Well, because of our valuation focus on moderate- to deep-value situations we tend to have through time a modest bias toward cyclicals. When we enter a period of economic uncertainty, or slowing economic growth, that cyclical bias tends to get accentuated. We've just been through a period like that. We're picking off cyclical companies that are out of favor. It's valuation that draws us to that industrial sector.

As for the service area, our basic approach is to pick good value stocks on a company by company basis, and a lot of the service companies become negatively impacted in a slowing economy, as well as the industrial manufacturing part of the world, so that's how they get in there. You don't see a lot of consumer staple companies in the fund, and that's typically the case because you just can't find deep-value companies there. They're treated as fairly stable companies. They take a back seat during a cyclical recovery, but most of the time it's hard to find value in those areas.

6. Is there anything in technology that you're particularly fond of?

Yes. We started in the late third quarter, early fourth quarter in the year 2000 with the semiconductor capital equipment group, which was getting absolutely crushed in the marketplace.
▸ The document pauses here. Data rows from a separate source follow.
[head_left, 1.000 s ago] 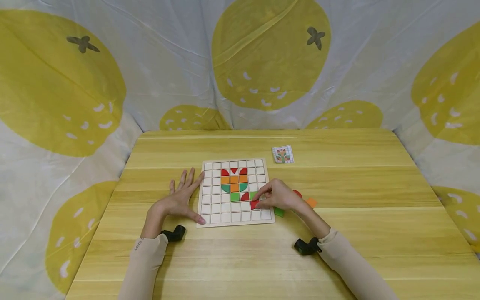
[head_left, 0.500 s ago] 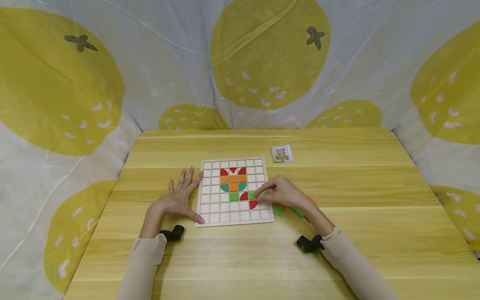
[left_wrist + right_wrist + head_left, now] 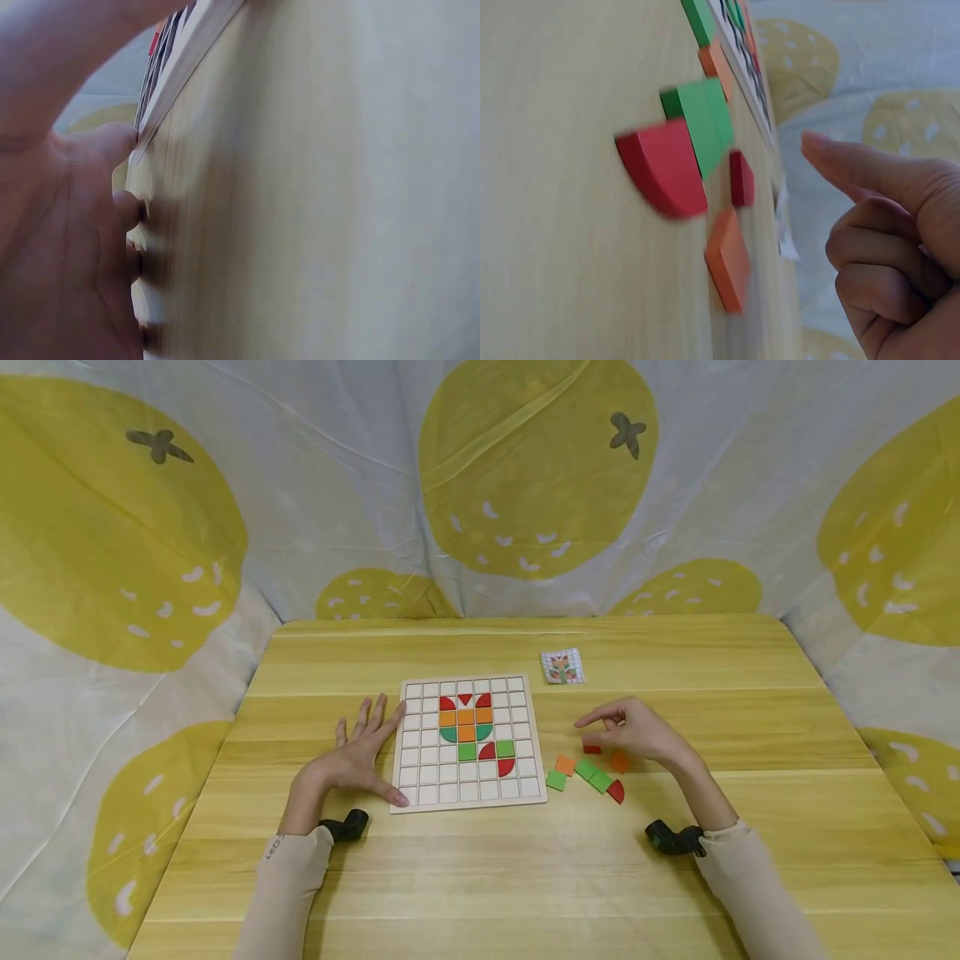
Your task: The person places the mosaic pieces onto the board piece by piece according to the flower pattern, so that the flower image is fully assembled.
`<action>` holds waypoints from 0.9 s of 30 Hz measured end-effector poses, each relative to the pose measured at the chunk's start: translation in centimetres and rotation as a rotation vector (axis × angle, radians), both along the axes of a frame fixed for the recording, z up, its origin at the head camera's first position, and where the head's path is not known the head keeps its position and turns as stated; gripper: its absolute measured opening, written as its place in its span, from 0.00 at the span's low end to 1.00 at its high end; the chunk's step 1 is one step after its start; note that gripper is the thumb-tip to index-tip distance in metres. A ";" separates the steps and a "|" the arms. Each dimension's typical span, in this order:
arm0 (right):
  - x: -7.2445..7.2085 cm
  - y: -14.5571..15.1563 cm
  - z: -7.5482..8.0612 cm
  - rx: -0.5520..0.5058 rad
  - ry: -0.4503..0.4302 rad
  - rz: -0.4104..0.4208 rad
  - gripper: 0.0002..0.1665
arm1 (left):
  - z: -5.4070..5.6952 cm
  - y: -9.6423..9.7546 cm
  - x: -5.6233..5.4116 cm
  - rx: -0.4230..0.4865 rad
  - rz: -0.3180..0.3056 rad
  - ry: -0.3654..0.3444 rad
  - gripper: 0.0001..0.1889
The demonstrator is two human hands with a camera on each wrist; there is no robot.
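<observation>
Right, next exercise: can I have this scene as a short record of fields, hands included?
Board: on table, partly filled with coloured pieces
Card: patterned, beyond board's far right corner
Loose pieces: three green, two orange, two red, right of board
Left hand: thumb on board's near left corner
Right hand: near loose pieces, no piece visibly held

On the cuff of the beige fabric left sleeve (image 3: 285,893), to the near left of the pale square wooden grid board (image 3: 448,773), runs 1 short slanting line of dark characters (image 3: 275,847), too small to read. Beyond the board's far right corner, the small white paper card (image 3: 562,667) bears a printed grid with a red, orange and green figure; no words or numerals are legible.
</observation>
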State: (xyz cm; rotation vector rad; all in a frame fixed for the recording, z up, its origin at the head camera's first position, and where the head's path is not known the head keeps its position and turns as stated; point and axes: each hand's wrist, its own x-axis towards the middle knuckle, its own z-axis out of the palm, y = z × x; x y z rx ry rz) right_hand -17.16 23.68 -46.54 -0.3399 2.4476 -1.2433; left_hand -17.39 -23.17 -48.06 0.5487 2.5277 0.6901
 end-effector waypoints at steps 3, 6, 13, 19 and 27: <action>-0.1 1.4 -0.1 0.008 -0.011 0.015 0.15 | 0.1 0.0 0.0 0.002 -0.002 -0.002 0.80; -0.3 2.9 -0.3 -0.002 -0.027 0.047 0.17 | 0.1 0.0 0.0 0.002 -0.004 0.001 0.80; -0.8 6.0 -1.1 -0.107 -0.124 0.166 0.21 | 0.0 0.0 0.1 -0.004 -0.012 0.013 0.80; -0.7 6.8 -1.4 -0.094 -0.219 0.223 0.22 | -0.1 -0.1 0.1 0.000 -0.013 0.013 0.80; -0.8 5.6 -1.7 -0.044 -0.193 0.180 0.20 | -0.1 -0.1 -0.1 -0.005 -0.012 0.012 0.80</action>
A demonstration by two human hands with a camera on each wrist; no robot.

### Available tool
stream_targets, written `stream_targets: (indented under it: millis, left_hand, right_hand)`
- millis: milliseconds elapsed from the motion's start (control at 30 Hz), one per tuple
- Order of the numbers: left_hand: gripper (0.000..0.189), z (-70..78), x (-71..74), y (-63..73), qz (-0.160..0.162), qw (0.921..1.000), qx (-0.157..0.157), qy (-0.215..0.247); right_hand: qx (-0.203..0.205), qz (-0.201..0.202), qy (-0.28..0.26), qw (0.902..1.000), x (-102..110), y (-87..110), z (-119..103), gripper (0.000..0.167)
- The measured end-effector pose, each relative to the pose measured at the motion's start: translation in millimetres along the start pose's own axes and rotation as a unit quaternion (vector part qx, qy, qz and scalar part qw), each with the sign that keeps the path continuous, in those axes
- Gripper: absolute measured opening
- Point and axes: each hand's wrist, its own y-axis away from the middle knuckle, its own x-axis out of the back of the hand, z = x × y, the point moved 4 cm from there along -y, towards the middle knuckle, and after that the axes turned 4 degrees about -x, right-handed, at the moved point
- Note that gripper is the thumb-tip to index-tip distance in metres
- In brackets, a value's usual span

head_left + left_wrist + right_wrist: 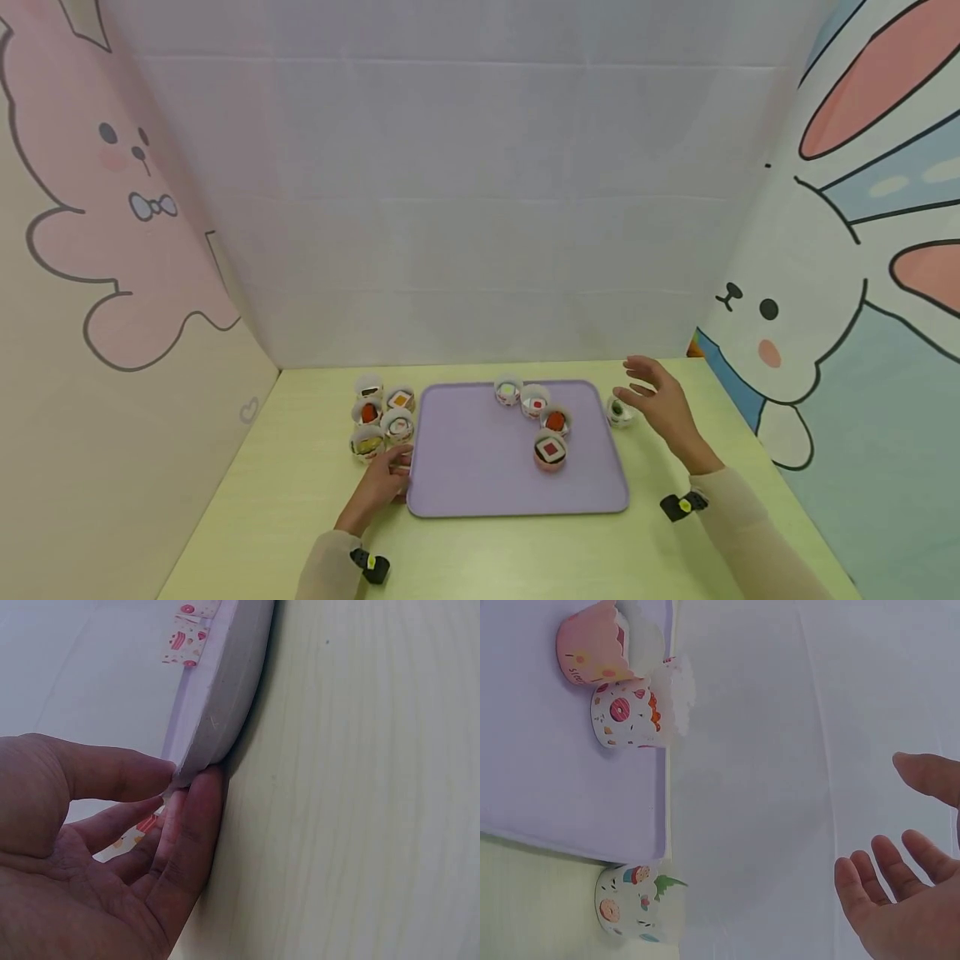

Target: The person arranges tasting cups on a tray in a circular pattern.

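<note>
Head view: left hand (pixel 381 483) pinches tray (pixel 480 467) at its left rim on the table, right hand (pixel 663 408) hovers slack beside loose cup (pixel 618 412); likely grasp-cup step, needing fingers closed around it.

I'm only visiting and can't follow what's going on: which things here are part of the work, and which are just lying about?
In use:
- lilac tray, its edge pinched by the left hand
- lone paper cup off the tray, beside the open right hand
- four filled cups on the tray

Lying about:
- five cups left of the tray
- yellow-green table
- cartoon rabbit panels
</note>
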Motion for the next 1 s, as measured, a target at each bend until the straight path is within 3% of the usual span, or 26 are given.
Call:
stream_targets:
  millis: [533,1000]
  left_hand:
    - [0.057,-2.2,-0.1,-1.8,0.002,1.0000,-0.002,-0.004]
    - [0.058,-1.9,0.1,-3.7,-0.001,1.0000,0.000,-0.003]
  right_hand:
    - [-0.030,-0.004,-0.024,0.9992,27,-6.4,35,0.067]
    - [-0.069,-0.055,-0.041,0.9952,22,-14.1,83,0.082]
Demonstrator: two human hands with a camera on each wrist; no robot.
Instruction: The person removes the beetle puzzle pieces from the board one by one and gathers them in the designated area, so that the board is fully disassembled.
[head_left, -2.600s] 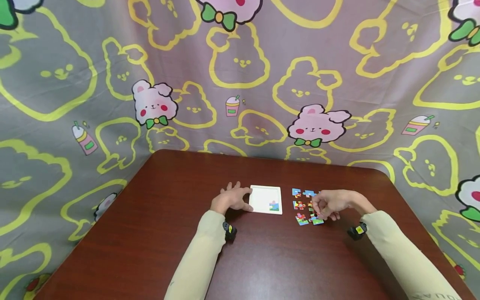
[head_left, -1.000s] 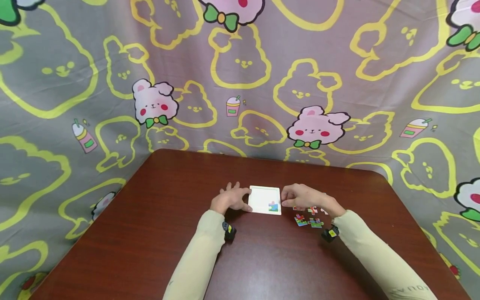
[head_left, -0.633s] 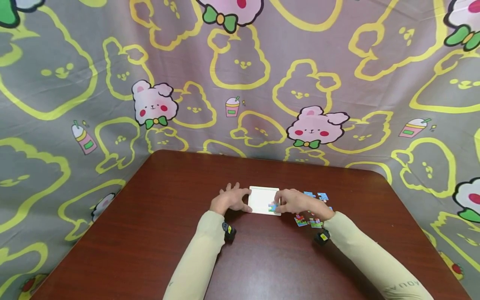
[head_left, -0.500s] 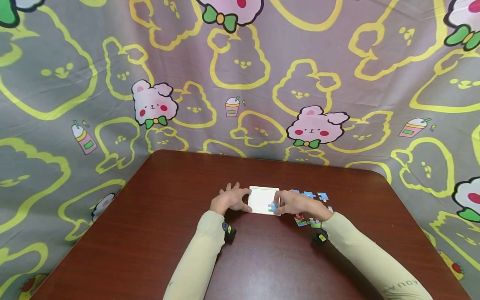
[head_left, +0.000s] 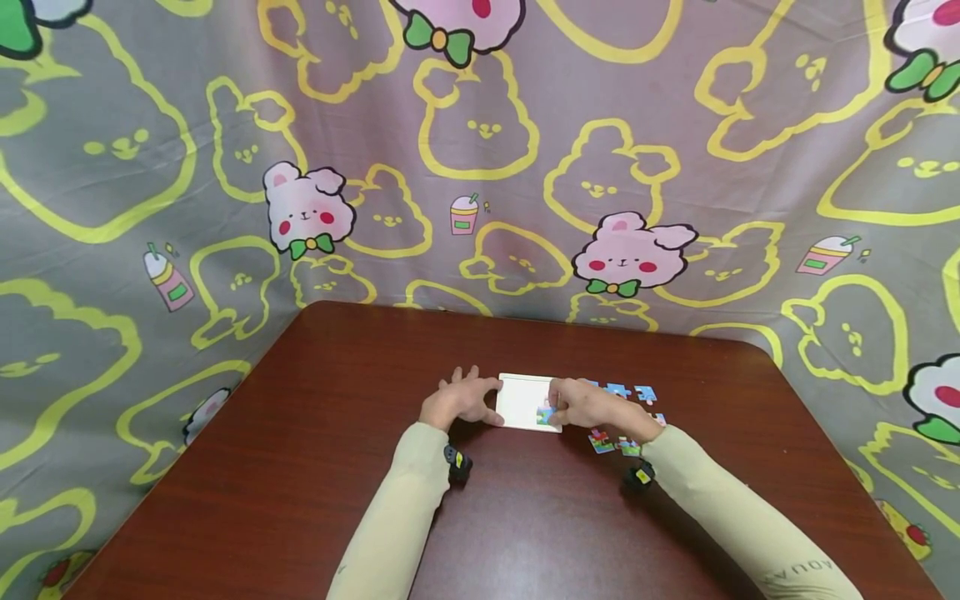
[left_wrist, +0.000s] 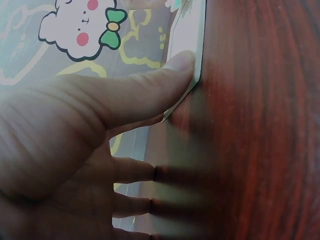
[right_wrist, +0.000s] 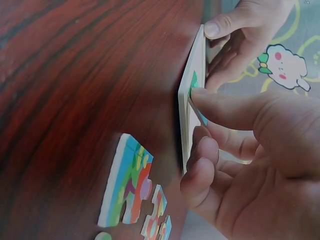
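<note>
A white square puzzle tray (head_left: 519,404) lies flat on the table, a colourful puzzle piece (head_left: 544,417) in its near right corner. At the tray's left edge, my left hand (head_left: 467,398) presses with a straight thumb (left_wrist: 165,80); its other fingers stretch out on the far side. My right hand (head_left: 588,404) is over the tray's right side. In the right wrist view, its thumb (right_wrist: 225,107) and forefinger pinch a thin jigsaw piece (right_wrist: 198,112), tilted against the tray and mostly covered by the fingers.
Several loose jigsaw pieces (head_left: 618,390) lie right of the tray, partly under my right forearm; a near one (right_wrist: 127,180) shows large in the right wrist view. The brown table (head_left: 495,517) ends at a patterned curtain (head_left: 487,208).
My right hand has moved left from the loose pieces to the tray's right side, bringing a jigsaw piece. My left hand has stayed at the tray's left edge.
</note>
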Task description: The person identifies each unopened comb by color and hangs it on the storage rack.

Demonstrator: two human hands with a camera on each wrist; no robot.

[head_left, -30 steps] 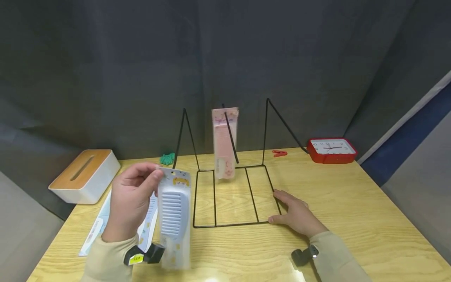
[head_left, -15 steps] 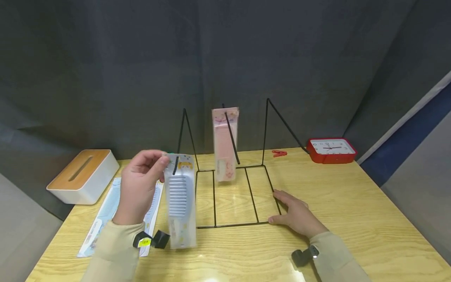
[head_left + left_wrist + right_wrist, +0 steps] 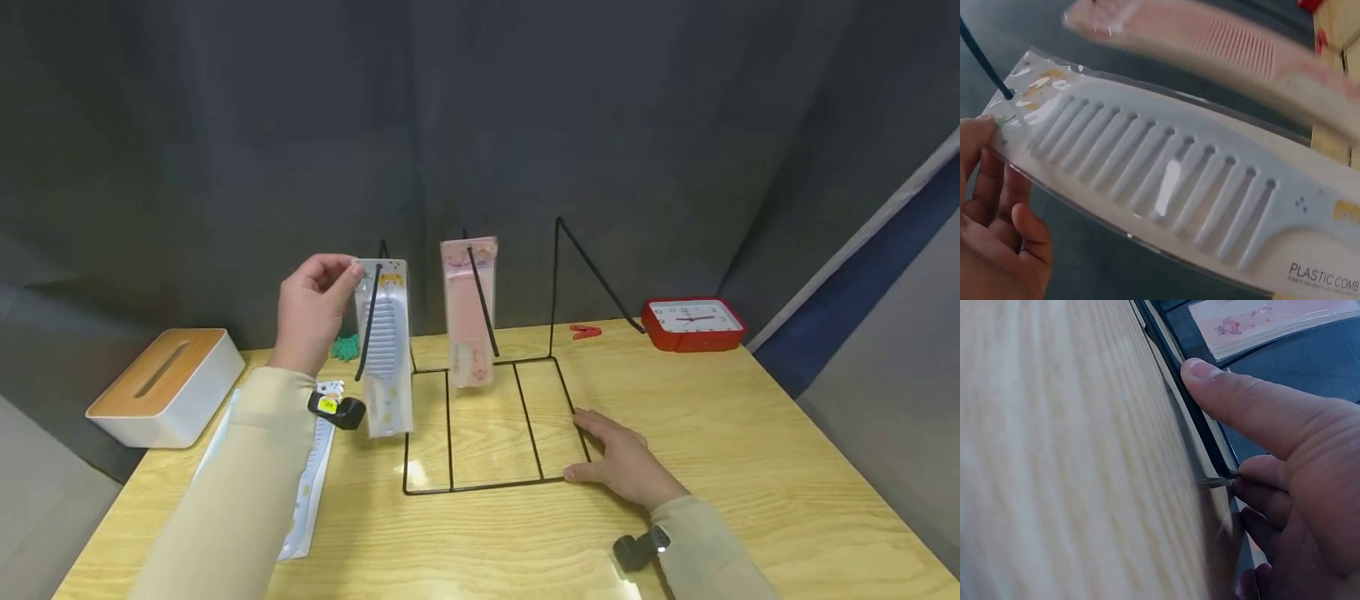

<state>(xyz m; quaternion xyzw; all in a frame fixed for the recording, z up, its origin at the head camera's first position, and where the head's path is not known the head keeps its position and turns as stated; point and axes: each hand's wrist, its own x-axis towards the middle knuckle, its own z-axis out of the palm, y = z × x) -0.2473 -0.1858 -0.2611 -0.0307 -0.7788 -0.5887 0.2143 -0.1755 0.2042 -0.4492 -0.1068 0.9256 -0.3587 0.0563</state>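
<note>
My left hand (image 3: 309, 308) pinches the upper left corner of a packaged light blue comb (image 3: 386, 342). The left hook of a black wire rack (image 3: 495, 485) passes through the pack's hanging hole, as the left wrist view also shows on this comb pack (image 3: 1166, 162). A packaged pink comb (image 3: 463, 317) hangs on the middle hook, and the right hook carries nothing. My right hand (image 3: 618, 458) holds the rack's front right base corner; in the right wrist view its thumb (image 3: 1229, 387) presses the front bar, with the other fingers around the corner.
More packaged blue combs (image 3: 306, 500) lie at the left, partly behind my left forearm. A tissue box (image 3: 168, 387) stands far left. Along the back are a green bundle (image 3: 345, 347), a red clip (image 3: 585, 332) and a red clock (image 3: 696, 325).
My left hand has lifted the blue comb pack up and away from me. The left hook has gone through its hole, and the pack has slid farther along it. My right hand stays on the rack.
</note>
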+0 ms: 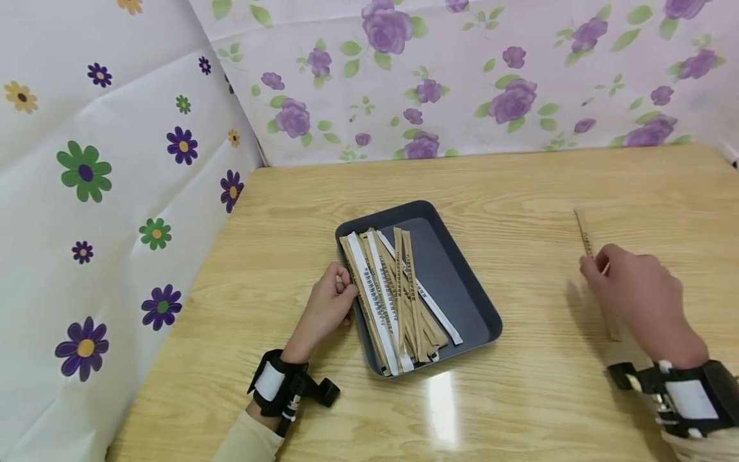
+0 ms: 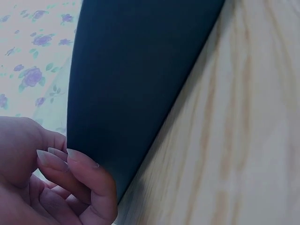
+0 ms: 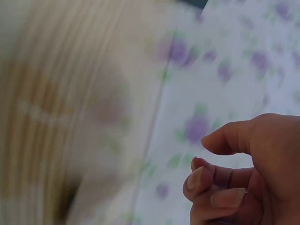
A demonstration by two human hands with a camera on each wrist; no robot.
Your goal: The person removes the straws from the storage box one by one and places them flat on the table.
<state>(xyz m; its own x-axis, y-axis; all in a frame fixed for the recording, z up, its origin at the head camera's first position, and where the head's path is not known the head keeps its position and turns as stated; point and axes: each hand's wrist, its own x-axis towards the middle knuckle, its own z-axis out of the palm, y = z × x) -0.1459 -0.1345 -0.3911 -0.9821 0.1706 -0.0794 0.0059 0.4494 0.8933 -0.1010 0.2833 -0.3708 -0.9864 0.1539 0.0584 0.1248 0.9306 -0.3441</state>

We mounted a field research campaign and saw a number of semis in the Northeast, Midwest, and San Jose Calif.. We made a selection of a number of them and built positions in that group. That's a group that still has significant upside. We're overweight and it's working for us.

7. What sort of impact has the Enron scandal and subsequent accounting scrutiny had on your fund's performance and small-cap funds as a whole?

That's a good question. In the small-cap world, we tend to be dealing primarily with domestically focused companies, and this might be a little too much of a generalization, but most of them are pretty simply defined and structured companies. They haven't become big complex organizations. I can't think of any situation that we've run into where there's any fancy off-balance-sheet stuff.

8. Are you planning on reopening the fund to new investors at some point?

We made the decision to partially close it, not completely close it. There are a handful of preferred brokers that still feed assets. Merrill Lynch, for instance, is one of our preferred brokerage relationships, and they can put new people in. There are three other big houses like that that can also.

9. The fund has outperformed nearly all of its peers on a five-year annualized basis, but this past year it's kind of settled into the middle of the pack. Are you finding that Rudy Kluiber's shoes are tough to fill?

Well, no. I will tell you that, with or without the change, the fund would have done the same thing. Our turnover is very low; that's the nature of the fund. We take these three-year horizon decision bets, or whatever you want to call them, and we simply don't have high turnover. Never have, never will. You can think of the structure of the fund changing through time at a very slow pace.

I had been working closely with Kluiber for three-plus years before I took over the fund. We cross-referenced all of our decisions, so there was no big structural change that was going to occur. He and I had almost identical investment philosophies, and there's been absolutely no change whatsoever in anything involving the selection process or the management of the fund on a day-to-day basis.

When the events of Sept. 11 occurred, we were overweight in four of the worst-performing groups in the market, and it hurt that year's performance. The good news is, as we came out of that event, the fund in the fourth quarter of 2001 was up 20% roughly. We ended up OK. Not a spectacular year, but we had one horrendous third quarter. That's just the way we were set up.

10. Does the timing of an economic recovery or any particular sector outlook play into your decision-making process at all?

We are very bottom-up focused. The economy is not something we focus on, and sectors have no relevance whatsoever to how we make investment decisions. We are focused on one stock at a time -- bottom-up, three-year horizon, going for deep value and free cash flow. What happens to the economy is just not in our decision-making process. We don't make sector-based decisions; it's one stock at a time.